ASSIGNMENT — The result should be the listing below, restated exactly, with its pictures left out.
GIVEN DATA START
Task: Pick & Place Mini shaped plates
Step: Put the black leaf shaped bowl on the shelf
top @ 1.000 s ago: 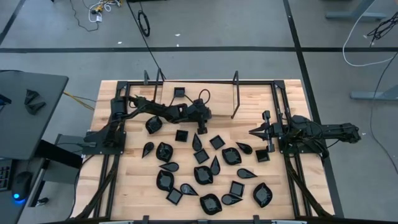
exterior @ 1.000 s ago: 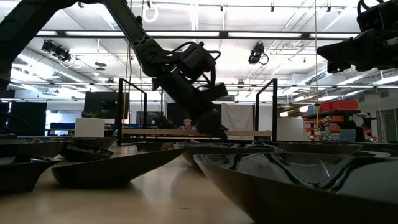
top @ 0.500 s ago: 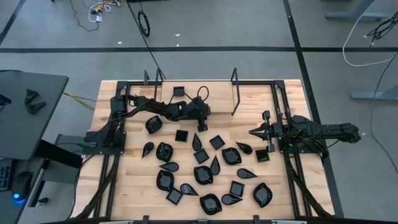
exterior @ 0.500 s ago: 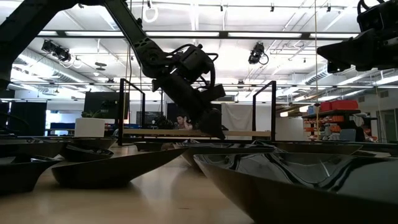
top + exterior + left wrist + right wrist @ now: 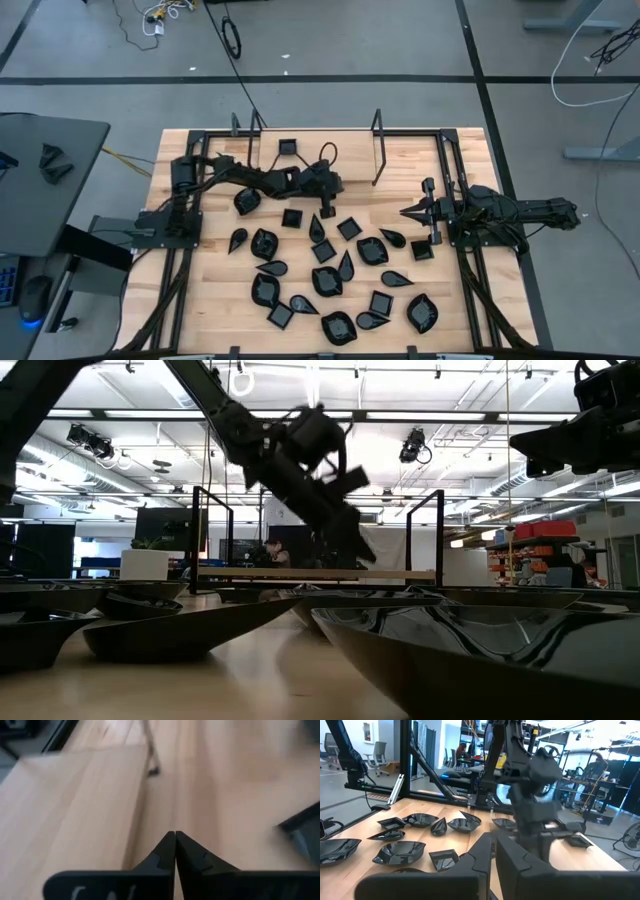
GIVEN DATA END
YOUR SOLUTION —
Task: Pick & Place Mini shaped plates
Step: Put the black leaf shaped bowl on the shelf
top @ 1.000 s ago: 
exterior @ 1.000 s ago: 
top @ 0.500 s ago: 
exterior @ 0.500 s ago: 
top + exterior + left wrist + right wrist @ now: 

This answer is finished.